Lastly, the course addresses Neuromorphic Devices, which aim to mimic the structure and function of the human brain's neural networks. Students will investigate emerging neuromorphic computing architectures and devices, such as memristors, spiking neural networks, and neuromorphic sensors. Through theoretical discussions and practical exercises, they will learn about the principles of neuromorphic computing, its advantages over traditional computing paradigms, and its potential applications in artificial intelligence, robotics, and cognitive neuroscience.
Referral texts
Iacopi, Francesca, and Francis Balestra, eds. More-than-Moore Devices and Integration for Semiconductors. Springer Nature, 2023.
Assessment methods
The exam consists of two parts completed in a single interview, conducted in English:
1. A 20-25 minute seminar on a topic pre-assigned by the instructor (student suggestions are welcome). The student must present the general concepts of the topic accurately and comprehensively, providing examples at the level of the lectures and textbook. Students are encouraged to find original examples, applications, and connections with other topics to demonstrate a high level of understanding. A PowerPoint presentation is ideal for the seminar, though a blackboard presentation is also an option for those who prefer.

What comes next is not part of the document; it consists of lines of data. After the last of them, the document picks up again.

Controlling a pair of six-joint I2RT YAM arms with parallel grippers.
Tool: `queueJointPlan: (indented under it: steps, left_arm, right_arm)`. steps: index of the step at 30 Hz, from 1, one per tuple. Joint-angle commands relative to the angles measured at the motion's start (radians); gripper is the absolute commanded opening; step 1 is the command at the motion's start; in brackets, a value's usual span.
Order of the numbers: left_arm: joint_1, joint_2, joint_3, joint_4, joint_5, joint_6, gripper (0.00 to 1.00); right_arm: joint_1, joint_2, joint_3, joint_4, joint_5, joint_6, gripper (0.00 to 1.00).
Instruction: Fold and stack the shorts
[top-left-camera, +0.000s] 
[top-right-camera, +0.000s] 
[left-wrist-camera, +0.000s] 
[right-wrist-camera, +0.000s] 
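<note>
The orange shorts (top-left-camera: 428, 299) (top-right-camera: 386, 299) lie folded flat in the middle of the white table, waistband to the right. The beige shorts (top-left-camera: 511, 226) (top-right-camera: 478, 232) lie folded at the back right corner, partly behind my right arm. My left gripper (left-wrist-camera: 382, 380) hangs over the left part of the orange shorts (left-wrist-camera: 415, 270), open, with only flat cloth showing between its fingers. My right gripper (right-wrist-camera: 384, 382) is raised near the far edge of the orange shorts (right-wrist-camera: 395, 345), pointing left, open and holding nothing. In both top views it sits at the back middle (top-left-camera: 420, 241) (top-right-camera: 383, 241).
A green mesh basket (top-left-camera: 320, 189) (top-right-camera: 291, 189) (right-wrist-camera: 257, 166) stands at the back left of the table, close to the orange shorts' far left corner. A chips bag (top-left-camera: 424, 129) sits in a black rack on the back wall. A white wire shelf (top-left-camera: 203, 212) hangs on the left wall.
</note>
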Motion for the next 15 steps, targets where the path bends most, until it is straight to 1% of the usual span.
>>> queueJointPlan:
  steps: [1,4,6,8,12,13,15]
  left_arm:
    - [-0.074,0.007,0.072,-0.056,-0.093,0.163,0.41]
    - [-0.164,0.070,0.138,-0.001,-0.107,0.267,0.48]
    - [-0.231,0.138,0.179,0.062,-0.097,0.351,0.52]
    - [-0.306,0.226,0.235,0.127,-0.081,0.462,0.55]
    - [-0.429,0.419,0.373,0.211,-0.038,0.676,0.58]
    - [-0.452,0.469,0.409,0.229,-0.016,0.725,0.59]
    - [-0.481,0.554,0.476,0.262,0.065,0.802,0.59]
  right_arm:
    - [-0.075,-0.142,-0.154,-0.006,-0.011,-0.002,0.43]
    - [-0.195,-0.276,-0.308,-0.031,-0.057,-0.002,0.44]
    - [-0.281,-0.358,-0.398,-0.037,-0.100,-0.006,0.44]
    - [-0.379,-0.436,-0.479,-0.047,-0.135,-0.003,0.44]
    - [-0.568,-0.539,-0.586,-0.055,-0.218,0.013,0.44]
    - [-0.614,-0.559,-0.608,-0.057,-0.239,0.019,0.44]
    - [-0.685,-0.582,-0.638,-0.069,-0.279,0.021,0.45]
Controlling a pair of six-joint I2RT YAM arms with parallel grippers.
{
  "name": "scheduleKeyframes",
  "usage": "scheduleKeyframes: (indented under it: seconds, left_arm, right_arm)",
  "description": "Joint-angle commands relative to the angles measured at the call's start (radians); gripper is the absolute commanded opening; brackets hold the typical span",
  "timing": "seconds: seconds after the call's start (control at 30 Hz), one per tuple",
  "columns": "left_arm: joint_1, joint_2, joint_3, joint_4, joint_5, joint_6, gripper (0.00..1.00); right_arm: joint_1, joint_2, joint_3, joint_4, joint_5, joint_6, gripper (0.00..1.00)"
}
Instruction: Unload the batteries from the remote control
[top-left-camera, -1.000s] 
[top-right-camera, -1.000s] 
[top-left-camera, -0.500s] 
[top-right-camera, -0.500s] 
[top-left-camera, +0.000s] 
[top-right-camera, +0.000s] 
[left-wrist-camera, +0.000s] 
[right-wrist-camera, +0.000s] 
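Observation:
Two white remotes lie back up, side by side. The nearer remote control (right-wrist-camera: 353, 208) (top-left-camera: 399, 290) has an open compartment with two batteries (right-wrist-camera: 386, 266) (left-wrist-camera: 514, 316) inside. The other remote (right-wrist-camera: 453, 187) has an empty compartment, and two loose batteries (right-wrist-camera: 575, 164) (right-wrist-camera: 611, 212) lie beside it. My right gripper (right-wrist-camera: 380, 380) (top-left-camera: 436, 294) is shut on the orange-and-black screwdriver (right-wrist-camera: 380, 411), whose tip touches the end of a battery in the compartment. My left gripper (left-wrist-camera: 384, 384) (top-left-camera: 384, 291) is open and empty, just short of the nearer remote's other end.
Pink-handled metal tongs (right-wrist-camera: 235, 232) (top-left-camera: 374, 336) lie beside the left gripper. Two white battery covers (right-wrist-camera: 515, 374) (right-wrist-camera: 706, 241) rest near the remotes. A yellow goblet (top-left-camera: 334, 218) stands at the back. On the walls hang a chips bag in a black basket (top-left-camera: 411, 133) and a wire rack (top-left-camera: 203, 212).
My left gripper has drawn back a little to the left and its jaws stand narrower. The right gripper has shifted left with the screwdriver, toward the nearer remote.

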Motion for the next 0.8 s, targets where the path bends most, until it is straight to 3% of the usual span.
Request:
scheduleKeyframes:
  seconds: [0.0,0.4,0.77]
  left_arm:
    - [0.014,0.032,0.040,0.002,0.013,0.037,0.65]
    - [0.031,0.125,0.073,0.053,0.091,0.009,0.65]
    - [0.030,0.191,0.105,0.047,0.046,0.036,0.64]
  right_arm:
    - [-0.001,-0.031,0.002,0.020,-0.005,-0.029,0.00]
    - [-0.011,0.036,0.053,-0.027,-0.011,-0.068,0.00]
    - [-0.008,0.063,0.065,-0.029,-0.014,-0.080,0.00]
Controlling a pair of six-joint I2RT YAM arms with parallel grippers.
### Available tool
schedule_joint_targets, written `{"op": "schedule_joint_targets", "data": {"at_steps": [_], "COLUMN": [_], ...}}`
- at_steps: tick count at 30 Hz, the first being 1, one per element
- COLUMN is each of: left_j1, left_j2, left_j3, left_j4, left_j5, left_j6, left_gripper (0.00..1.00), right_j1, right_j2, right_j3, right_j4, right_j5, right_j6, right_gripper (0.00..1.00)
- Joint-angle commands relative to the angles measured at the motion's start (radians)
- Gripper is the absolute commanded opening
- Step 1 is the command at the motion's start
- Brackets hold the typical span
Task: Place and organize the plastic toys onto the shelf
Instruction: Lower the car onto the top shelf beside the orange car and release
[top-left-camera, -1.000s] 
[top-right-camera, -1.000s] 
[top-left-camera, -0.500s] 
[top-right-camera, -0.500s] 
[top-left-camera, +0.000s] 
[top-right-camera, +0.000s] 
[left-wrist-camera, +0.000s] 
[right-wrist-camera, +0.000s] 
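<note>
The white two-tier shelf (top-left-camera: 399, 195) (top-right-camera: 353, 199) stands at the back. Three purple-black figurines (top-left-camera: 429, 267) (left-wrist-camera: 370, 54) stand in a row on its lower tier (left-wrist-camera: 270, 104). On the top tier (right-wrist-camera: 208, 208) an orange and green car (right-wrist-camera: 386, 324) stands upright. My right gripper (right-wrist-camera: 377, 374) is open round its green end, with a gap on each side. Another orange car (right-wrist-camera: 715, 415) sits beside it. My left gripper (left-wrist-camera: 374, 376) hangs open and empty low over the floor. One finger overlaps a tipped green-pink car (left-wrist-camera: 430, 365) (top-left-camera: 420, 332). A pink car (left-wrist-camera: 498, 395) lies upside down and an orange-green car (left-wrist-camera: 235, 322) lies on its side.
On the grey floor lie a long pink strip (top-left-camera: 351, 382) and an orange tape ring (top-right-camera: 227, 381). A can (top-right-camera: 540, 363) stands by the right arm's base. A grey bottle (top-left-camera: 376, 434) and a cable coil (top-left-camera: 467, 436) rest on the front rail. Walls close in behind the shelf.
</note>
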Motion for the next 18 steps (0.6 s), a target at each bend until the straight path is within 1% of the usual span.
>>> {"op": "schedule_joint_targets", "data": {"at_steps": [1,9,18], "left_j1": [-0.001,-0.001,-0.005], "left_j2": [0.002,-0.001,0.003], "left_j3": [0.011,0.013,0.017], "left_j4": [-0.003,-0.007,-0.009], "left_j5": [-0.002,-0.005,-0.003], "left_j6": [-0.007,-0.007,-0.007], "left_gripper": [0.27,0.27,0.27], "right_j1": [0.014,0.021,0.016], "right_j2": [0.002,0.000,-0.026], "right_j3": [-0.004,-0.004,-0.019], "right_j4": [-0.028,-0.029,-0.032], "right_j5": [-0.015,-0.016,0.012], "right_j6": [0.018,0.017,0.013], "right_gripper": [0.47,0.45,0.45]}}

2. Two or three questions on the core material of the course as presented during the lectures. The student must respond (with blackboard support if necessary) to demonstrate an understanding of the basic concepts and knowledge of the course. Both theoretical and experimental aspects will be considered equally important.
A successful exam (score of 27-30/30) will be awarded when the student demonstrates a solid and broad mastery of the concepts discussed during the lectures. An average score (22-26/30) will reflect a fairly complete understanding of individual topics but with limited connections between them. A passing score (18-21/30) corresponds to a minimal knowledge of individual concepts.
Students who attend lectures can earn additional points by participating in quizzes or assignments given in class. This bonus will be added to the oral exam score and/or may reduce the number of core questions asked during the exam.